# What to do:
Between the line containing "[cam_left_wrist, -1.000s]" and the line containing "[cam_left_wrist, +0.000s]" lies a run of lines; give that run again exactly, with both of those lines, and nothing else from the entries below.

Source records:
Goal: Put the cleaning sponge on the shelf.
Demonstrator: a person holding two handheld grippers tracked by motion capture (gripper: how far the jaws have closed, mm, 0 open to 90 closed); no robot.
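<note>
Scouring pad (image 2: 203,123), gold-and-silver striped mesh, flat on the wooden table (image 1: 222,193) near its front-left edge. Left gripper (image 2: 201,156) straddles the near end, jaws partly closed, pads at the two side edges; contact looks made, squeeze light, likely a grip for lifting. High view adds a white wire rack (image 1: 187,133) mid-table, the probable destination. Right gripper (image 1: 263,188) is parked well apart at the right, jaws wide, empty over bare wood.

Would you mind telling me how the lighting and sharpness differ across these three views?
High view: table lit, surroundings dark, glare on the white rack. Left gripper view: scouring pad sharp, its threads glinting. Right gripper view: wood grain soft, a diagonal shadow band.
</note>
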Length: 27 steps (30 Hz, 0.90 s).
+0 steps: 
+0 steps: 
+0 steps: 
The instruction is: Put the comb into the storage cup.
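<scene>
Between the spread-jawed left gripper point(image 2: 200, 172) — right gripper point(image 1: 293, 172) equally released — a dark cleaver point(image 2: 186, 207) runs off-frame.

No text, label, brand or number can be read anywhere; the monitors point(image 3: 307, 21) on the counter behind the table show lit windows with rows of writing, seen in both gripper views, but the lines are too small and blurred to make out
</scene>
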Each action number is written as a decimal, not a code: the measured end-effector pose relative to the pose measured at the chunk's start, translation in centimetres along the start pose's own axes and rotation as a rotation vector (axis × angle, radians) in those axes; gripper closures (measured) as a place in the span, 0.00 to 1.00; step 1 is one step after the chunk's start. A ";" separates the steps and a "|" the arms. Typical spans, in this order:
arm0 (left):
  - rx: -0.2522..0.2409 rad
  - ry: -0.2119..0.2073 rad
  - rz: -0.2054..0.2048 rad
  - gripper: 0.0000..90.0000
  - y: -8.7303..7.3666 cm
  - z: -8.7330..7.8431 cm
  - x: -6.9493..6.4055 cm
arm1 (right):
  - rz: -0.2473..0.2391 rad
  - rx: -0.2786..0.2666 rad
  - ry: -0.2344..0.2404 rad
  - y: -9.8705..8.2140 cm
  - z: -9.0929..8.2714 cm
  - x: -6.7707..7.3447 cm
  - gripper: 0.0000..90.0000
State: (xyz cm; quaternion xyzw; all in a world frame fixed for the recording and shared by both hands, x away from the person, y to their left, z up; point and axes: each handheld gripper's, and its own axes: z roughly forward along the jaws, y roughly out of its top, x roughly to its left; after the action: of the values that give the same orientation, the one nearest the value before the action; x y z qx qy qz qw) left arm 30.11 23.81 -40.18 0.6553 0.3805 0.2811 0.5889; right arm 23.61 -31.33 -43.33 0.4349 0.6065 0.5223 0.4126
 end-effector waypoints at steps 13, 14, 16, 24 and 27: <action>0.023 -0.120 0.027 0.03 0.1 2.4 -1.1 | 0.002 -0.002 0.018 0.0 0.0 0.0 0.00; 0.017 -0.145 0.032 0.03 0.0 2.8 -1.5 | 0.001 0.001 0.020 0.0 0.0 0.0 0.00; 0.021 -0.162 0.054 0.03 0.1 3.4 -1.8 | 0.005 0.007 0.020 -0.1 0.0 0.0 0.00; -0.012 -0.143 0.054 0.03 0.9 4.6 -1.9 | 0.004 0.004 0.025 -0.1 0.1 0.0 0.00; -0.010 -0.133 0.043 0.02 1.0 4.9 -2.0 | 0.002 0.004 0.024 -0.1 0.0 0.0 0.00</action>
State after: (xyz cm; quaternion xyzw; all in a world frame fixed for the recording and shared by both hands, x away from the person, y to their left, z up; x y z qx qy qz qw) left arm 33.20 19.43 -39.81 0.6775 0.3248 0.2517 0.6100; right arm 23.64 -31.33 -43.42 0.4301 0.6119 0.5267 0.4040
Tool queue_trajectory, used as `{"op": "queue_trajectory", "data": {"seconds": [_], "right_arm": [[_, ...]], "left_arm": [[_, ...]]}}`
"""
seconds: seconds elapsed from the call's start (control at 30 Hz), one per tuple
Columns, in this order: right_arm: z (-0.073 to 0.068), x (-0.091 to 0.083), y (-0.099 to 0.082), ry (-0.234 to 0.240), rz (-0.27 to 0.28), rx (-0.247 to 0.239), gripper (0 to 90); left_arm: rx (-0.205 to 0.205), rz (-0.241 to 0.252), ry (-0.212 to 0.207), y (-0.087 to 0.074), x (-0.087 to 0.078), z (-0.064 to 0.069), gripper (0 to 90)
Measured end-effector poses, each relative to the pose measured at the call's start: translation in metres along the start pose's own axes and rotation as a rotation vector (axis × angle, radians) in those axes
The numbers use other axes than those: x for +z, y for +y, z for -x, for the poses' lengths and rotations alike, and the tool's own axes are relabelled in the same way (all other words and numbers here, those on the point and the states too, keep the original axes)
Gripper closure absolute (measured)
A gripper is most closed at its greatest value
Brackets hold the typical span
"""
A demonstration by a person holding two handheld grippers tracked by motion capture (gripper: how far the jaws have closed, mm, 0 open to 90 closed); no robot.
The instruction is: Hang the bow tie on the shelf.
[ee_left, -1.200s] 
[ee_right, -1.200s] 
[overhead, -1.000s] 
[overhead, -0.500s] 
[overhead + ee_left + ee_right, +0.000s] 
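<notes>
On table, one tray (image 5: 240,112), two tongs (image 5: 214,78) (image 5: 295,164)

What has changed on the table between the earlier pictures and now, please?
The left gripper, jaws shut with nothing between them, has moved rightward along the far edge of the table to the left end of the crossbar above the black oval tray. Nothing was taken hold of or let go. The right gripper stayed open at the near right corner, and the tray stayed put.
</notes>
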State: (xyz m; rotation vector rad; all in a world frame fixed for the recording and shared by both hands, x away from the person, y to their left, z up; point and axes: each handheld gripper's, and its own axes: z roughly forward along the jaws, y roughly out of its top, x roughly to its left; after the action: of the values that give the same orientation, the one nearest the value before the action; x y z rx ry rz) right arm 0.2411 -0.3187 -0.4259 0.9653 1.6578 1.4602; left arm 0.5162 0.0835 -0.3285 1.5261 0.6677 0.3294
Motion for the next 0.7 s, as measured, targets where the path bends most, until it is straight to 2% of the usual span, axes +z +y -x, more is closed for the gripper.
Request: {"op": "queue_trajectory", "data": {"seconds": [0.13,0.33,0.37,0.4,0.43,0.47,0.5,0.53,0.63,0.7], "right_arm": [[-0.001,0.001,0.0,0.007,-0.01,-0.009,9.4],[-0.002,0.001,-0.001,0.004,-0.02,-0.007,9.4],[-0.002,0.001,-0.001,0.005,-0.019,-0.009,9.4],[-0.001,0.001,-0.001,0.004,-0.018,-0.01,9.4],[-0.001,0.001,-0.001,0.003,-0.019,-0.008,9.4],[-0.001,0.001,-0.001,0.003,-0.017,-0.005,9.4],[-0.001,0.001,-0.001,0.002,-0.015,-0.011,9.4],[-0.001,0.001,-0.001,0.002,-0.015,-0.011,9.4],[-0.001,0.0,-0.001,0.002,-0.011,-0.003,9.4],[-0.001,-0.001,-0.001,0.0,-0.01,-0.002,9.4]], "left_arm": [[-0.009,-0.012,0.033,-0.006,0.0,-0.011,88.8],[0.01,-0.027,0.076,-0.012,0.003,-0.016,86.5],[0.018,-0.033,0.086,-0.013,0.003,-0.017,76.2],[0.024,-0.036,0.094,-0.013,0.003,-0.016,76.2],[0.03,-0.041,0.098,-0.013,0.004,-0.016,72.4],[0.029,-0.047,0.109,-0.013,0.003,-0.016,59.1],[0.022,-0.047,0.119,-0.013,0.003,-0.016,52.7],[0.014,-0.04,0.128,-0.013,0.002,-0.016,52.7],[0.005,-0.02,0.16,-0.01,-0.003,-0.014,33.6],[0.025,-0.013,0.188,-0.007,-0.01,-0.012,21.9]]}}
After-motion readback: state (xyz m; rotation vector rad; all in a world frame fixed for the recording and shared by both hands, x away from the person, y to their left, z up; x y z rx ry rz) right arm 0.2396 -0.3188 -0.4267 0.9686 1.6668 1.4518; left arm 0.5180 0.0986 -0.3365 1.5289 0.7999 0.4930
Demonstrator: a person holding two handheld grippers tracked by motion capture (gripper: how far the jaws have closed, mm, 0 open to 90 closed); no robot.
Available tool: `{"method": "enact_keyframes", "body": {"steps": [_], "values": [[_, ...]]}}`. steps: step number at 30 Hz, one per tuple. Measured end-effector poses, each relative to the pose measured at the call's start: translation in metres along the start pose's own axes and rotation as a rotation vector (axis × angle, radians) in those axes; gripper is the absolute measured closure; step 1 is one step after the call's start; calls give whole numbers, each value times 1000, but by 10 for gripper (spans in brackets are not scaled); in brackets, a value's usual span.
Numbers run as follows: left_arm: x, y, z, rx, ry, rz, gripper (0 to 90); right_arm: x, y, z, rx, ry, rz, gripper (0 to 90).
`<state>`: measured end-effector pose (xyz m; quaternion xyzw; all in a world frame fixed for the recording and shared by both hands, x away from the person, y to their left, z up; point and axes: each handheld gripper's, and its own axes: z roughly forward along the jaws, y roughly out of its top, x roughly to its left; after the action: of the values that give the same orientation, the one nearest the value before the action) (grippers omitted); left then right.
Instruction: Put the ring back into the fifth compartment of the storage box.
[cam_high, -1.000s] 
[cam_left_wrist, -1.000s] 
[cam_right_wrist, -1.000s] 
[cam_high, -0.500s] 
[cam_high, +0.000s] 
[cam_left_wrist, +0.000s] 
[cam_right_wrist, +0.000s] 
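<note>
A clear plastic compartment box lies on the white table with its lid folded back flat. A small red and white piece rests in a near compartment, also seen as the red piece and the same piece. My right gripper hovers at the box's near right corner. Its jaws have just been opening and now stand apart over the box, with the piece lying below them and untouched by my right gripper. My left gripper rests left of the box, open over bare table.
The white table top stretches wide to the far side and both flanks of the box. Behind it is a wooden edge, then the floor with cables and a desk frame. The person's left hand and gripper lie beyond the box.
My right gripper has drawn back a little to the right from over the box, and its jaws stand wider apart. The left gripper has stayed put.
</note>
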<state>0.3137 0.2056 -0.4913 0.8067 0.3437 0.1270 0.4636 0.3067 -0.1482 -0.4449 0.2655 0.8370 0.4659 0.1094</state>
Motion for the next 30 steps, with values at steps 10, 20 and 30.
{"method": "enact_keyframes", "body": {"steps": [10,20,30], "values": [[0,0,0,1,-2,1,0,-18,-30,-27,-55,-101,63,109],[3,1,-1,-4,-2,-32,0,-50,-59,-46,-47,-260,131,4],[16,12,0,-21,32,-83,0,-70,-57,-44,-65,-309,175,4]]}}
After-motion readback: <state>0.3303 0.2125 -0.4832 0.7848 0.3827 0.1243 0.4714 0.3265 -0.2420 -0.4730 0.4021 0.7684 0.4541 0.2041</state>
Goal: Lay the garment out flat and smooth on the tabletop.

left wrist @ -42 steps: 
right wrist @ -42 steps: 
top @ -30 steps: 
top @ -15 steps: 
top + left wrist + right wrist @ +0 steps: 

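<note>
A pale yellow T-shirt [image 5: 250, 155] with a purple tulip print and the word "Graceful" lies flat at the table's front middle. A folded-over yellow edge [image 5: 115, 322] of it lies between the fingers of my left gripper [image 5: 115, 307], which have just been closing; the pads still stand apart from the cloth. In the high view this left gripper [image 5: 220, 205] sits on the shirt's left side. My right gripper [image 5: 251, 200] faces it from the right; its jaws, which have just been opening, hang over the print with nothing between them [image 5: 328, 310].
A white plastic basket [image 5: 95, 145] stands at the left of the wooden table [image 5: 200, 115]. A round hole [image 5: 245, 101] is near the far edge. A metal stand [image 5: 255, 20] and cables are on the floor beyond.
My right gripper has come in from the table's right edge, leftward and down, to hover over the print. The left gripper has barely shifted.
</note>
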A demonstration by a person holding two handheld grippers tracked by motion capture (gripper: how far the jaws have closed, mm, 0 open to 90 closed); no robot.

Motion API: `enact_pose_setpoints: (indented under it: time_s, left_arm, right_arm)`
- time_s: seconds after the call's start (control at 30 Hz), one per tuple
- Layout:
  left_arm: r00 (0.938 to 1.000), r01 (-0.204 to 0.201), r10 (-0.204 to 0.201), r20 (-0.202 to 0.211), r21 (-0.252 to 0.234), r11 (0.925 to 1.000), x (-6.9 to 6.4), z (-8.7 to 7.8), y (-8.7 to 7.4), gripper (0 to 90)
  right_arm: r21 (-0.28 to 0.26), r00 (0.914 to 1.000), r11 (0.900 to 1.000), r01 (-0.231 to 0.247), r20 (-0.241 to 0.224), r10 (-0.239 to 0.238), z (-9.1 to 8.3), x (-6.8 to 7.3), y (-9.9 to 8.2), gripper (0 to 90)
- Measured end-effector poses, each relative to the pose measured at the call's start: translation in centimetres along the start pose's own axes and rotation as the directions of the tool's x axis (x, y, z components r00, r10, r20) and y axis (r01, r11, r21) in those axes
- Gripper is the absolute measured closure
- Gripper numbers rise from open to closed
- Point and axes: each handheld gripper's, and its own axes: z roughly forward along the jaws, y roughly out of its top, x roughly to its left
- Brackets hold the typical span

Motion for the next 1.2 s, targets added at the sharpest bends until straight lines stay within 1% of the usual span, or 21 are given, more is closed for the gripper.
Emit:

# Problem solution:
[cam_left_wrist, -1.000s] 
[cam_right_wrist, -1.000s] 
[cam_high, -0.500s] 
[cam_high, +0.000s] 
[cam_left_wrist, +0.000s] 

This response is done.